編集者・石川裕二の超個人的サイト

EDITOR'S-ROOM

インタビューについて、いま思うこと。

映画『黒執事』のDVD・ブルーレイの発売(6月4日)に際して、オフィシャルインタビューを制作させていただきました。SHUTTER magazineの巻頭インタビューでの取材がきっかけとなり、この仕事をいただけて、本当に光栄です。編集者・ライターとして生きていく上での自信となる出来事の一つですし、純粋に、同じ夢を見る一員に加えていただけたことを、心からうれしく思います。

また、自分の仕事の仕方は決して間違っていなかったんだ、とも思えました。というのも、私がまだ駆け出しの編集記者だった頃、上司に言われた言葉がずっと胸に残っていたんです。

「人が(実際に)言った言葉だけで記事をつくるのは相当大変だよ。でも、それができるんなら、とてもすごいことだけど」

上司からの「こういう表現にしたほうが読者に伝わりやすいんじゃない?」というアドバイスを受けて、「でも、その表現はちがう」的な反論をしたんだと思います。僕はなるべく、取材させていただいた人が使った言葉を使うようにしていました。それは、今も変わりません。

もちろん、インタビュイー(取材を受ける人)だって完璧ではありませんから、思ったことすべてを的確に(しかも、とっさに)言葉で表現できるわけではありません。だから、そう感じた場合は、その言葉の真意を汲み取るように努めて、限られた文字数の中で、より読者に伝わりやすいであろう言葉に変えさせていただいてます。その上で、僕は本人校正(確認)を出しています。記事全体の意図や、表現を変えた理由も添えて。

たった一時間弱話を聞いただけで、その人の考えを理解した気になるなんて、おこがましいにも程があると思っています。もちろん、理解するための下調べは取材前に念入りにするんですけど。それでも、確実に限界があります。少なくとも、僕にはその能力はありません。

テレビ番組などを観ていて、著名人の方が「言ってもないことを書かれる」と発言しているのを耳にしたことがありますが、都合のいいように話を編集して、言葉を変えてしまう同業者もいるんです。それが善意によるものでも、悪意を持っての行為だとしても、インタビュイーからしたら同じですよね。言葉を預かり、人に伝えていくのがインタビュー記事の役割(の一つ)ですから、発言の真意を誤った形で伝えてしまうのは避けなければなりません。

「なりません」なんて偉そうに言いましたが、僕も大失敗をしたことがあります。上記のような自分のやり方に対して「このままでいいのだろうか」という漠然とした不安に駆られ、本人の言葉の表現をかなり変えてしまったのです。その記事は、本人校正でとてつもなく赤字(修正)が入りました。失礼なことをしたと、いまでも申し訳なく思います。

でも、そのことがあったから、逆に「いままで通りでいいんだ」と思えました。それが、今回の仕事で確信……というには大げさですが、そう信じる裏打ちになりました。

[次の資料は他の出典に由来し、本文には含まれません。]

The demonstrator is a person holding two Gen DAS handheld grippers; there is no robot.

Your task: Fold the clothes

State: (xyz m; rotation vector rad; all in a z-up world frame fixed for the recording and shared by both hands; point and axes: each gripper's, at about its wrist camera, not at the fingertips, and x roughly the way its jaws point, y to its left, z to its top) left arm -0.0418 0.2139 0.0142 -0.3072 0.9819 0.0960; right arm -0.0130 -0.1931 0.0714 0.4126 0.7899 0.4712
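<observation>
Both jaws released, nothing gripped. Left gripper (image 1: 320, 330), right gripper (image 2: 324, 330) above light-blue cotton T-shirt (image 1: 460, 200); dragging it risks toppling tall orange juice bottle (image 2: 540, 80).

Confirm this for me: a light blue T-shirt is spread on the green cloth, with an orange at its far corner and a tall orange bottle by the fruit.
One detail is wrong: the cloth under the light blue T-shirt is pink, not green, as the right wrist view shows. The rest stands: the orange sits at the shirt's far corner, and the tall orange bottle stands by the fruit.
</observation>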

勉強はできない。運動もできない(短距離だけちょっと早い)。音痴だし、楽器も弾けない。絵も描けない。そんな、何の特技も、取り柄もない僕が唯一、人から評価してもらえたのが、学生時代に書いたゼミのレポートでした。

「書くのって、楽しい!」。そう思って、同じゼミの友人が所属していた演劇部に入って脚本を書かせてもらい、大人数で一つのものをつくる楽しさを知り、大学卒業後は出版業界に入りました。僕には、この仕事しかできないので、今回のように才能ある方から評価してもらえることは、本当にありがたいです。うれしいです。何かの、だれかの役に立てるなら、こんなに幸せなことはありません。

取り留めのない文章で、すみません。今回の仕事の連絡をいただいた時のきらきらした感情と、いまの自分の考えを、記録として、残しておきたいと思いました。ただ、この考えは、少しずつ変わっていくはずです——僕にもっと力が付いて、インタビュイーとの間に強い信頼関係ができれば。その時、この記事を読み返して、自分の力を過信しないようにしたいと思っています。